A cook along + alcohol + souvenirs + all ingredients and tools was created.
Our plan was to roll out a number of foreign locations based on the results of the first product.
In theory this sounded great and initial feedback was positive, but after an early buzz, the product fell flat.
In hindsight, an experience that is available at any time does not have sufficient urgency to make the purchase decision.
The product lives on over at GoLivMo, One Night in Bavaria.
Idea 4: Team Building Experiences for Corporate Teams!
Faced with the next crossroads but energised by the positive reaction from earlier #StayHome Experiences, we knew we were kinda close to an interesting virtual experience.
Out of the blue, a team leader caught wind of our #StayHome Experiences and asked if we could create something for their team members.
We created a live foreign travel experience for the team and they seemed to truly enjoy it.
After multiple iterations, we have arrived at a set of experiences that aim to connect teams in a dynamic, and human way.
Feeling like we were close to a working business model, we re-designed our branding and built a new website that enabled us to convey our concept in a clearer manner.
After experimenting with all kinds of marketing ideas, Google, Accenture, and the Ministry of Education found us and entrusted us to create team experiences for them.
It initially felt a little weird to us. We’d been consumer focused from the start and to now serve businesses took some time to adapt. Formal sales calls, invoicing terms, and the likes. In the past we’d come up with tongue-in-cheek messages and silly videos which no longer seemed appropriate.

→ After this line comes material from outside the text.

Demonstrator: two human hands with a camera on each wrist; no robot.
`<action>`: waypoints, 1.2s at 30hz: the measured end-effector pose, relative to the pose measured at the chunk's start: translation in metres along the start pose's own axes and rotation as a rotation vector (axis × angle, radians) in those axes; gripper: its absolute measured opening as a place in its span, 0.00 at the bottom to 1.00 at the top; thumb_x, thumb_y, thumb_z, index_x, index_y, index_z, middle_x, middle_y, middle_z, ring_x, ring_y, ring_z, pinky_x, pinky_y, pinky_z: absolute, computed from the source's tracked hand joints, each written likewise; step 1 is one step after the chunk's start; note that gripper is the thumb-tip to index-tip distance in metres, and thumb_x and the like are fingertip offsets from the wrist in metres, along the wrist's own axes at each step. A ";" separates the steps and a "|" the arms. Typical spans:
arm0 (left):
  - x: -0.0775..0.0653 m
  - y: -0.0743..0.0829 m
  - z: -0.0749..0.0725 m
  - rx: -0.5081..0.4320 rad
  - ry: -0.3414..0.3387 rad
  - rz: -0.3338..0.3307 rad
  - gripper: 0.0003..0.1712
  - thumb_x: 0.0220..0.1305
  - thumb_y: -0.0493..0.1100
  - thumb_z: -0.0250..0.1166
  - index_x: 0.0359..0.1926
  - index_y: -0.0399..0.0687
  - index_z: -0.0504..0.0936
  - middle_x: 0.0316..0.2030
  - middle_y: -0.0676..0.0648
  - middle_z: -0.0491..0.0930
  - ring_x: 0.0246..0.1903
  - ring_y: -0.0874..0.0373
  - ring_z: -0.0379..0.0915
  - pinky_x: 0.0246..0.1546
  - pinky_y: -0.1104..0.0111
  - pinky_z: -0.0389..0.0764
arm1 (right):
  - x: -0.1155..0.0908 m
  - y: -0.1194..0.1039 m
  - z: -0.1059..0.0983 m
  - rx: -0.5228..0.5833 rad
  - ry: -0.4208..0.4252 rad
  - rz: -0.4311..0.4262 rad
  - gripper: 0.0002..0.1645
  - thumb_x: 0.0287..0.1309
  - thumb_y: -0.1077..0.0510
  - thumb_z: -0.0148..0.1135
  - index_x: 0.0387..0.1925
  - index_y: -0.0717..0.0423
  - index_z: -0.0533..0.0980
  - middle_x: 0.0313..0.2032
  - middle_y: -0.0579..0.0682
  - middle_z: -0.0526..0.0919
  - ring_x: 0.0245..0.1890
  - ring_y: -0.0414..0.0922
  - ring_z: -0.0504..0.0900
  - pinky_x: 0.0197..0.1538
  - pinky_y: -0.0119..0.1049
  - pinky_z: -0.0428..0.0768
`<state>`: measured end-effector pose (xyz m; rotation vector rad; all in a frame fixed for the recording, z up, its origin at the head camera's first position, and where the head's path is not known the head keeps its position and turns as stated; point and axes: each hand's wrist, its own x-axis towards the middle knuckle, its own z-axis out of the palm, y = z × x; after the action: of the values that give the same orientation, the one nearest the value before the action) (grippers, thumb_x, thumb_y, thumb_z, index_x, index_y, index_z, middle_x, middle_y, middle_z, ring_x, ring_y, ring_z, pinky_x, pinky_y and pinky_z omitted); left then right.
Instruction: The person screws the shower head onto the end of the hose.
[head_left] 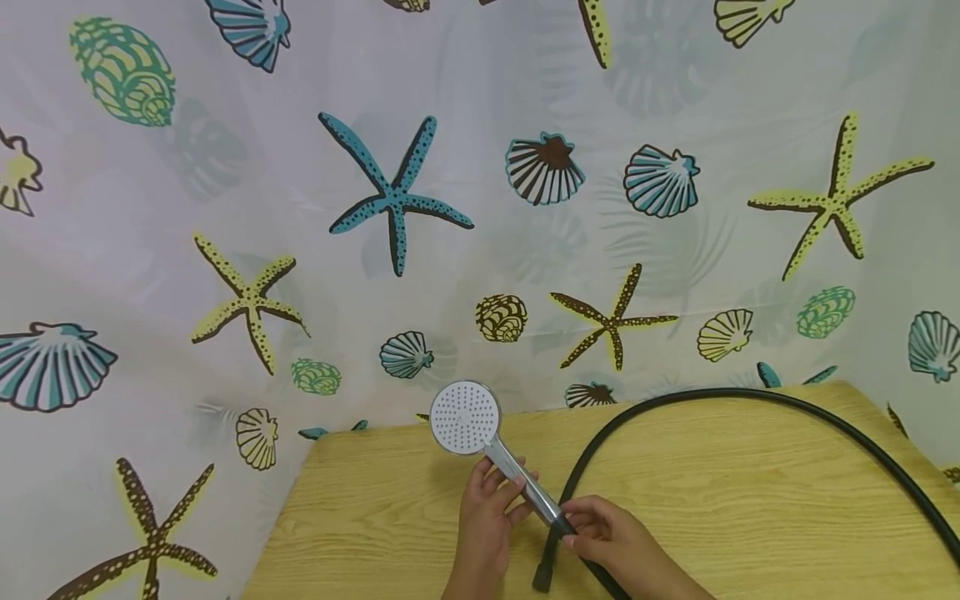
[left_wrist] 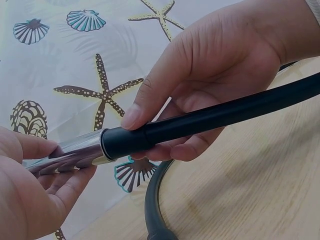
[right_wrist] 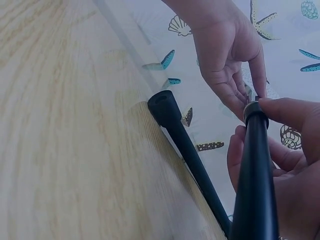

After a while we began to realise that our values and approach did not have to change that much. Whatever we do, human connection has to be at the very core.
Outcome: To be decided.
Thinking About Life
My dad sent me an old film camera to practice with a few back as I’ve started to learn photography, I took this photograph of Anna a few days back and in a weird way, if signifies everything I have felt over the last 9 months.
The focus is wrong and the subject is exhausted, but somehow in a Wabi Sabi kind of way, it makes sense.
If you made it this far, thank you.
Once again, I want to express my sincere gratitude for the time and patience shown to us this year from all of our customers and partners.